Returning to Florida meant we had a team of people who knew us already—knew how Jaelyn fights sedation, how she is prone to post-op fevers, how easily her mama cries. We were confident in our team and we trusted God, but complications can happen and handing her off for surgery was hard. We knew that when we brought Jaelyn home, more than she needed her heart fixed, she needed to know the love of a family. We hoped and prayed through those long hours of surgery that we would get to be her family longer. At the end of the day, we learned Jaelyn’s open heart surgery went even better than we thought possible. Jaelyn’s tricuspid valve was perfectly repaired with the cone procedure. Her pulmonary arteries were patched open, she was given a pulmonary valve, and she received a subtotal closure of her ASD. Having the cath a few months earlier helped her recover more quickly as her lungs were already used to a higher volume of blood. The post-op days were the typical roller coaster of emotions and progress - often two steps forward, one step back - but Jaelyn recovered from surgery quickly and was discharged a week later. We are so thankful we had our family together during Jaelyn’s surgery and hospitalization. Visiting with her big kids was some of the best medicine for Jaelyn.

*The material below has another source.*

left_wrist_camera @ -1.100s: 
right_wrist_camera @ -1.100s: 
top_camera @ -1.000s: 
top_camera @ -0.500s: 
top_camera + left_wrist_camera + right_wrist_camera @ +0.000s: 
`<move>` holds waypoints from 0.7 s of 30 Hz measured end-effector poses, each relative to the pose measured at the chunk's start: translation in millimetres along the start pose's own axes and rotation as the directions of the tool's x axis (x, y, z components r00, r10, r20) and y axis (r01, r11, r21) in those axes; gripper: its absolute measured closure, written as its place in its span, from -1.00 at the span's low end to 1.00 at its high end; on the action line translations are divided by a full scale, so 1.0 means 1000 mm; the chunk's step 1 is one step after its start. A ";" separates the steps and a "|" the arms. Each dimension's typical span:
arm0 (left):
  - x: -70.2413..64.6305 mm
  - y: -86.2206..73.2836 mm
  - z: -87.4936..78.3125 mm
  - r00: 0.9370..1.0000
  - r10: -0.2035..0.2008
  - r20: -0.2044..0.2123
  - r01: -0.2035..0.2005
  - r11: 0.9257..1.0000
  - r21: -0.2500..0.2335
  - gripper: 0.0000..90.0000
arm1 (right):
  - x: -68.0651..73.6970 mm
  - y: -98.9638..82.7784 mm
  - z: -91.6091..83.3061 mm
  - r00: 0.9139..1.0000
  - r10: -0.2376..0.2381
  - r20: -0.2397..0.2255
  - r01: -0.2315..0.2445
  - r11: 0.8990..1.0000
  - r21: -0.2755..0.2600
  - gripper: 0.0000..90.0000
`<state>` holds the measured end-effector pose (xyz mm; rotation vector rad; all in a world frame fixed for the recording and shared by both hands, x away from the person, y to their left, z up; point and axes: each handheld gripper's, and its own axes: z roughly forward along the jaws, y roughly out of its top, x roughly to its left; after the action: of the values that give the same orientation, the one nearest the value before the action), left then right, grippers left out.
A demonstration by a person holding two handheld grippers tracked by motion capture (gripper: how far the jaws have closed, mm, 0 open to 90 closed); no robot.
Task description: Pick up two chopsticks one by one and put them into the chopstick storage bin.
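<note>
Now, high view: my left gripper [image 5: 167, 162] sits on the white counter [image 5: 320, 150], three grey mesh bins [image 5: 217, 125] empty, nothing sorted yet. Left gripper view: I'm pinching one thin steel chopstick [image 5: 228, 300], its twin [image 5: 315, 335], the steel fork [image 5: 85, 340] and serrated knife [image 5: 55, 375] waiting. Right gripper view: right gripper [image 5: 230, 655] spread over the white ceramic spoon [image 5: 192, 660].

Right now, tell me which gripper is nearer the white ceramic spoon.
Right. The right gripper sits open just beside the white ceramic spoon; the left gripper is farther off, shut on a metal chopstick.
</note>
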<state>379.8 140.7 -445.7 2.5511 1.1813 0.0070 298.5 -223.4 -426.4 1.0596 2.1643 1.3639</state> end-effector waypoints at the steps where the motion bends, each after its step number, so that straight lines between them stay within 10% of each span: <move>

Many people over the past year have asked us if we knew about her heart when we adopted her. We did. That very first photo we saw was captioned that she had a first stage heart surgery and would need more. Later we understood that first surgery was merely palliative and what the future held for her suddenly seemed less certain. I asked Mark if we should still move forward. For us, for our children, there was great potential for heartbreak. He answered that she was our daughter and she was worth the risk and my heart sang because his answer matched mine. We chose to love her and though it has meant taking step after step into the unknown, each time we’ve landed on solid ground—and I know that remains true for whatever the future holds.

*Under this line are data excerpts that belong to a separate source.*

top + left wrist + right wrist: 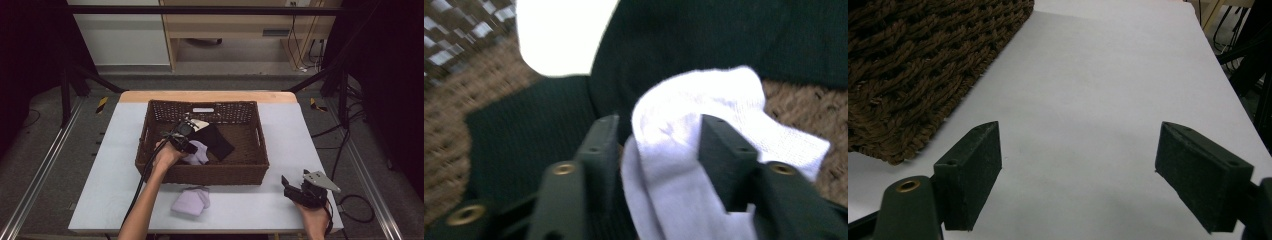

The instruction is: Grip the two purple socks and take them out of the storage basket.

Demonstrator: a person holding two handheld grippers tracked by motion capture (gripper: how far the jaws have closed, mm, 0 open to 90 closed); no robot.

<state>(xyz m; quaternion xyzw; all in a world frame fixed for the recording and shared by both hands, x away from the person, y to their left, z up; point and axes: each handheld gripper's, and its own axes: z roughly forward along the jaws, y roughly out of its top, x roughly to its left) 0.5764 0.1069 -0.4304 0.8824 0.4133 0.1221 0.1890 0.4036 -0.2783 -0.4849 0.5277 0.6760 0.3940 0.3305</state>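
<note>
Inside the basket (150,150), toward its near left part, a lilac sock (198,153) lies on the woven floor, and the left gripper (192,142) reaches in over the near rim with its jaws on either side of the sock. From the left gripper view the sock (684,150) sits bunched between the two black jaws, which press its folds, so the tool grips the sock. A black cloth (215,140) lies just beyond, touching the sock, and something pale (200,123) shows at its far edge. On the table (280,140), in front of the basket, a second lilac sock (191,201) lies folded. At the near right corner the right gripper (290,186) hovers with its jaws spread wide, holding nothing, bare tabletop (1088,100) between them and the basket wall (923,65) at one side.
</note>
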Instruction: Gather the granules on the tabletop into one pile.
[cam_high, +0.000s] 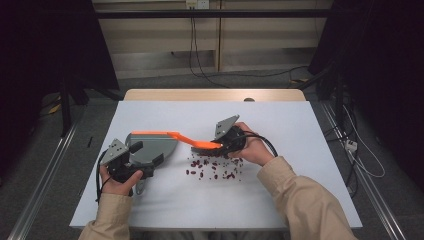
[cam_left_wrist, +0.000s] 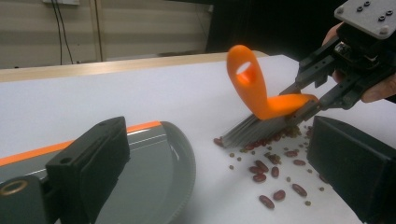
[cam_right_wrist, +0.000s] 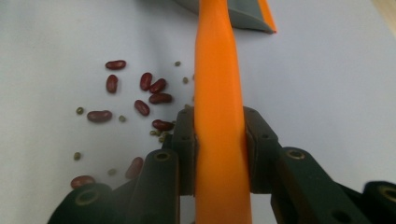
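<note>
Pinching the orange brush (cam_right_wrist: 219, 116) across its handle, the right gripper (cam_high: 226, 141) hides the stretch between its jaws, and its body hides the bristles in the right gripper view. The brush's long axis runs from the gripper toward the grey dustpan (cam_high: 150, 148), looped handle end tilted up, bristles touching the white surface (cam_high: 280, 200) among scattered red beans (cam_left_wrist: 264, 168). The left gripper (cam_high: 142, 160) holds the dustpan, but its jaws' contact is hard to make out.

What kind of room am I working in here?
Probably a lab or test bay: a bare white table, loose cables on the floor, and dark curtains at both sides.
</note>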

We expected Jaelyn would need future valve replacement. Her surgery was completed in a way that would allow her pulmonary valve to be replaced via cath in a few years. Unfortunately, we recently learned that Jaelyn’s new pulmonary valve is already no longer functional and since she’s too small for cath placement, she will need another open heart surgery soon.
Bringing Jaelyn home and getting her the medical care she needed has been challenging and it has changed us all, but for the better. We saw things in China, as we traveled by train through the Chinese countryside and walked the halls of Jaelyn’s orphanage, that we cannot unsee. Our journey through this last year has given us a greater understanding of what is truly important in life and a deeper appreciation for everyday blessings. We have lived the realness of God—trusted Him through much uncertainty and have seen truly miraculous things happen. We trust God will continue to see us through every step of the way.